Larry’s thoughts, scavenged from the Book of Faces- Jack
All this talk lately of what it really means to live in a “small town” because a bunch of dorks are outraged over some tractor rap pop song is causing me to pontificate about living in a small town.
I just looked up the census data for the town I was born and raised in, El Nido, California.
Population 331. 😀
Then my senior year I moved to Delta, Utah.
Population 3,436… which means it grew a lot since I was there!
Ironically, Delta felt a lot more isolated because it is way out in the west desert, while El Nido was only half an hour from an actual city, Merced, where I went to high school. Delta has a handful of other small farm towns around it, and is an hour from I-15, and then an hour up that before you get to an actual city.
Then I lived in a small city for college (52k) and one big metroplex (116k suburb of a 1.25 million metro) for my business career, then promptly moved back to a rural area (pop 2,309) as soon as I had a commutable job, and then once I was a full time writer I moved even further out into the country to the lands too far for commuters to go. (which is too small to get its own census pop division!)
While I was a missionary I lived in small towns in Alabama and Mississippi, then in the cities of Birmingham and Montgomery. For business I’ve traveled to 45 US states (just need Alaska, Hawaii, the Dakotas, and Maine) and every major US metroplex except Miami-Dade. Some of these big cities I’ve been to enough times I feel like I’ve got a pretty good handle on knowing my way around a few of them, and most of those have deteriorated badly over the last decade.
I also recognize that visiting a place or being a tourist certainly doesn’t make you an expert on the culture. The shorter the visit, the less you actually know it. Judging by most of the dorky takes I’ve heard lately I’m assuming some of these people drove through a suburb in Connecticut once so now they’re experts on farm living.
So when I see all these provincial city dorks pontificating about what life is like in small town America, I laugh my ass off.
tHeY dOnT gEt mAiL! – Yes. We’ve had mail since the pony express.
tHe liBrary cLoSeD oN sUnDay! – A. You fuckers don’t read books anyway, so quit putting on airs. B. You know where else I found lots of stuff is closed on Sunday? Cultural backwaters like London and Paris!
(seriously, Paris was the worst. If you’re staying there over the weekend, buy supplies on Saturday!)

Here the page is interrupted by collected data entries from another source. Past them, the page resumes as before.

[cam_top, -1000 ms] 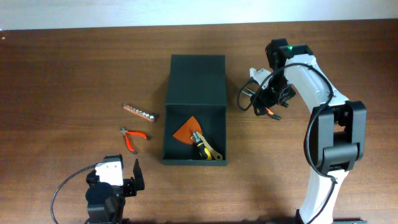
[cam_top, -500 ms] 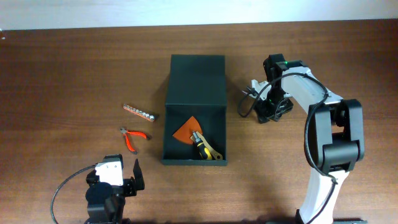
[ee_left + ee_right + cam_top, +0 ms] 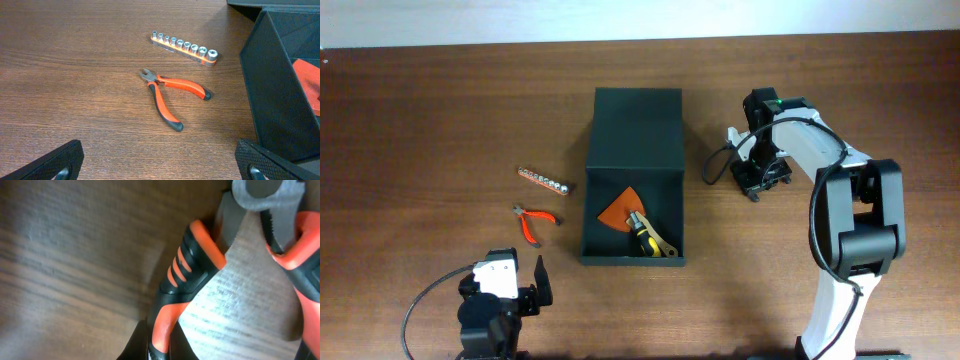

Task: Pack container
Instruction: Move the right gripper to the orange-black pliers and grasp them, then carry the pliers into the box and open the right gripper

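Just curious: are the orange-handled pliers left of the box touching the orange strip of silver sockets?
Apart. The left wrist view shows bare wood between the pliers and the socket strip.

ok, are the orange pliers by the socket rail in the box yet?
No, the orange pliers lie on the table, outside the container.

The open container (image 3: 635, 130) sits mid-table with an orange piece (image 3: 619, 211) inside. Pliers (image 3: 534, 222) and a socket rail (image 3: 542, 179) lie at its nine o'clock, the right gripper (image 3: 757, 186) at three.
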`<move>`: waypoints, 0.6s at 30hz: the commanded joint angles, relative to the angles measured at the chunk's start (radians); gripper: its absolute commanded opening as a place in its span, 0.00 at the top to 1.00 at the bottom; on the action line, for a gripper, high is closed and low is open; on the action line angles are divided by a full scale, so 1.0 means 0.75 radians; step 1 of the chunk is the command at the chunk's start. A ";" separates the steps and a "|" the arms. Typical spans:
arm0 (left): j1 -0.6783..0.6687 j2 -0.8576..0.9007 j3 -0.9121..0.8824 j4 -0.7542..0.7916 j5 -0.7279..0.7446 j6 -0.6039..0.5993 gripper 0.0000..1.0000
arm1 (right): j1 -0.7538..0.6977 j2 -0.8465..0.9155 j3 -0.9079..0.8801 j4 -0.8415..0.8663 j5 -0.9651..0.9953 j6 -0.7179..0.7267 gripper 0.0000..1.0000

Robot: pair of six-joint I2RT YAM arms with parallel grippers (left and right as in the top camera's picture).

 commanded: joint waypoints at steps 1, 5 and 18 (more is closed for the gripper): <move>0.007 -0.013 -0.008 0.003 -0.001 -0.013 0.01 | 0.004 -0.005 0.055 -0.041 -0.007 0.017 0.96; 0.007 -0.013 -0.008 0.003 -0.001 -0.013 0.01 | 0.004 -0.064 0.154 -0.100 -0.008 0.018 0.96; 0.007 -0.013 -0.008 0.003 -0.001 -0.013 0.01 | 0.240 -0.360 0.429 -0.354 -0.160 -0.024 0.96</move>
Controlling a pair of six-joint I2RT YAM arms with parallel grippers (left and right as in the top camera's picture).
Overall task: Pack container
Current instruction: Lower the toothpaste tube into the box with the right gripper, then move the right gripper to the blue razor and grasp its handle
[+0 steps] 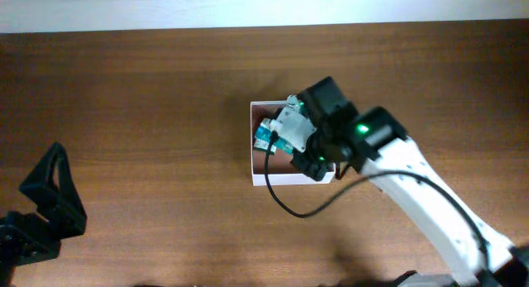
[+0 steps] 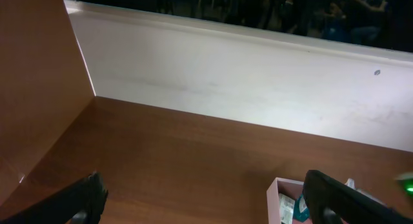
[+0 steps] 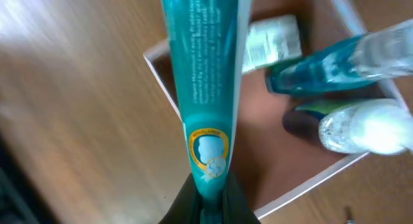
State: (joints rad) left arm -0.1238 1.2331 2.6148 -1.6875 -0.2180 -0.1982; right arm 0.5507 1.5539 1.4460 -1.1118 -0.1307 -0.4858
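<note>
One mishap looks likely at the square, shallow, thin white-walled container (image 1: 253,159) with the reddish-brown floor. The long teal plastic tube (image 3: 203,75) hangs across its left wall rather than fully over the floor, so a release here could leave it propped on the rim or tip it out onto the table. The box is shallow and already crowded on its right side, so the tube could also knock the contents. The container sits a little right of the table's middle, mostly hidden from above by the right arm. Inside lie a small white labelled packet (image 3: 271,40) at the far side, a translucent blue bottle (image 3: 329,66) and a clear, white-filled bottle (image 3: 361,127), with bare floor on the left. The right gripper (image 3: 205,195) pinches the tube's end just above the box. The left gripper (image 2: 206,195) rests spread wide and empty, well apart at the near left of the brown wooden table (image 1: 149,113).
</note>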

tHeRe r NoT pRomPT mEdiCaL cAre! – dude, even small towns usually have some kind of medical center, or we drive… You know what’s shit medical care? One time I was in Times Square in NYC and some dude had a heart attack. They loaded him in an ambulance and then for the next HALF AN HOUR I matched pace ON FOOT with that ambulance and its wailing siren because it couldn’t escape the Manhattan traffic, and New Yorkers don’t give a fuck if you die, they still ain’t gonna clear the intersection for you.
My experiences with cities are that people are less likely to give a shit, and more likely to hate each other, and more likely to meddle in each other’s business. That’s for all of them, but the bluer the city, the more likely you are to have random hobos throw rocks at you, or have some psychotic lady stop your car on the way out of the parking garage because she’s taking a shit in the exit lane.
Cities are not created equal. Shit that gets taken for granted in New York would cause an apocalyptical freak out in Salt Lake. It is all about the level of bullshit, corruption, filth, and stupidity, the locals are willing to put up with.
And on the Bumpkin Pride side of the equation, small towns are not created equal either. Some are economically depressed, poverty stricken, crab bucket, hell holes of despair, where the number one growth industry is cooking meth or stealing copper wire. And others, like the one I choose to live in now, really are all that cool, America Fuck Yeah, mom and apple pie, places where the neighbors are actually cool and don’t put up with bullshit.
So I really wish people would quit taking a country with a third of a billion unique individuals, from a hundred cultures, spread across thousands of wildly divergent jurisdictions, and act like they’re all either an apple or an orange.
That said, I prefer apples, and you couldn’t pay me enough to move back to a metroplex. 😀 I’ll visit, see the cool stuff, eat at the good restaurants, and then happily go back to a place with more cows than people.